Much of the problem, however, lies in the fact that most Catholic hospitals are “Catholic in name only” and have long since given up financial control to the government’s Health Services Executive. Each hospital has a unique situation with regards to the relationship between the Church and the government, including complications with the various religious orders and bodies that founded them.
“There might be some room for a challenge,” based on Catholic ethos, he said, “but at the moment it doesn’t look like the hospitals are in a position to insist.”
“There are several questions being raised on the constitutionality on the obligation to protect the rights of unborn children,” Gibson said. “The government, however, are insisting that this has been taken into consideration.”
Niamh Uí Bhriain of the Life Institute said that one legal challenge possible against the abortion legislation was in the area of conscientious objection or in the case where a Catholic hospital was being forced to set aside their ethos of protecting human life.
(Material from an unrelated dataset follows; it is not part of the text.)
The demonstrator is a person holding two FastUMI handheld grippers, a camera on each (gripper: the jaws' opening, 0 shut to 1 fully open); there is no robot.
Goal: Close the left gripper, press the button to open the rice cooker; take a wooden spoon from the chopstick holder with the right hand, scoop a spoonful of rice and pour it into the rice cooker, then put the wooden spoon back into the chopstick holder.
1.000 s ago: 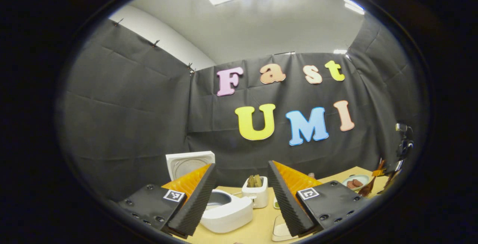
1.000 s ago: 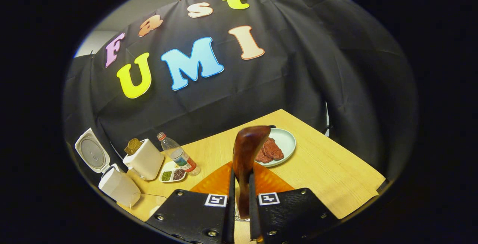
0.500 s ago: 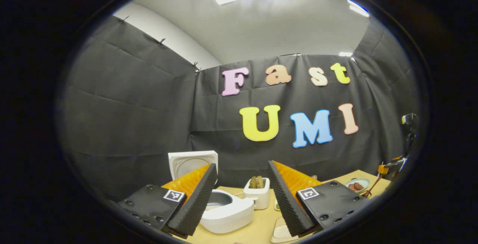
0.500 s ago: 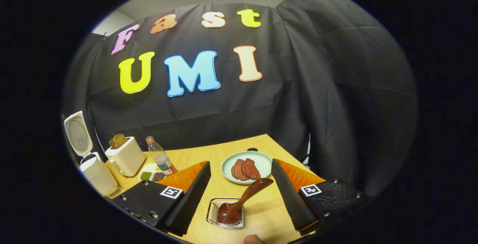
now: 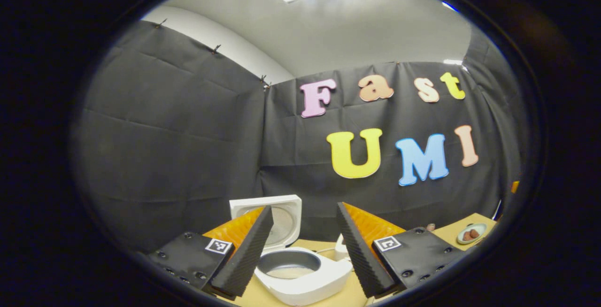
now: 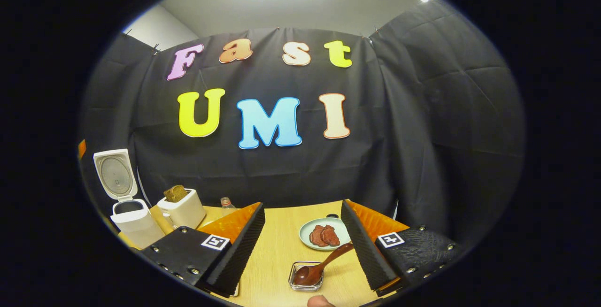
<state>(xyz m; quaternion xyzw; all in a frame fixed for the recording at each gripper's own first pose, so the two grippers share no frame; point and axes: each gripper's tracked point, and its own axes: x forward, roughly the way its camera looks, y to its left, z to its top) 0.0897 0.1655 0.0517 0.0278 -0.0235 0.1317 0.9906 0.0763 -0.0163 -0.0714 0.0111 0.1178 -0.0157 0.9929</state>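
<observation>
Pale green plate with two dark red meat slices, on light wooden table near back wall. White toaster holding brown bread, toward table's left end; clear bottle with red cap just beside it, lower part hidden

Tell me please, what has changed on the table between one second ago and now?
The right gripper let go of the wooden spoon, opened and drew back; the spoon now rests bowl-down in the wire holder. The left gripper stayed open, and the rice cooker stayed open with its lid up.
</observation>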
“The ethos of the Mater does not include the deliberate taking of human life, and this legislation allows abortion until birth, so clearly the Mater, and other Catholic hospitals will need to now stand up for their ethos,” she said.
She added that it should be the ethos of every hospital to protect human life, and noted that one of the most vocal opponents of the legislation, Dr. Sam Coulter Smith of the Rotunda Hospital, belongs to the (Anglican) Church of Ireland, but reflected the views of the majority of Irish doctors who were opposed to the deliberate killing of unborn children.
The issue will doubtless eventually go as far as the Supreme Court, but Gibson was not optimistic. “Whether the Supreme Court would agree with the government or with critics of the Act is pure speculation at this stage. There’s a possibility that they could find in favour of the pro-life objections, or discount them entirely.
“The judiciary have not got a very good track record on questions of the unborn,” he added. “In every case that has come before them on these issues, the rights of the unborn have been diminished.”
Asked whether there are moves to launch legal action to overturn the law itself, Gibson declined to name names “for now” but said that several parties are considering options. “There are several options, but there is no magic bullet that will wipe out the legislation or overturn it,” he said. “It will be a long and difficult processes to reverse it either in the courts or through the political process.”
Gibson also lamented the lackluster response to the crisis by the Catholic hierarchy. He told LSN that the bishops have yet to make any movement on warnings in May this year that if the bill passes, pro-life doctors will need legal and financial support when they come into inevitable conflicts with the new law.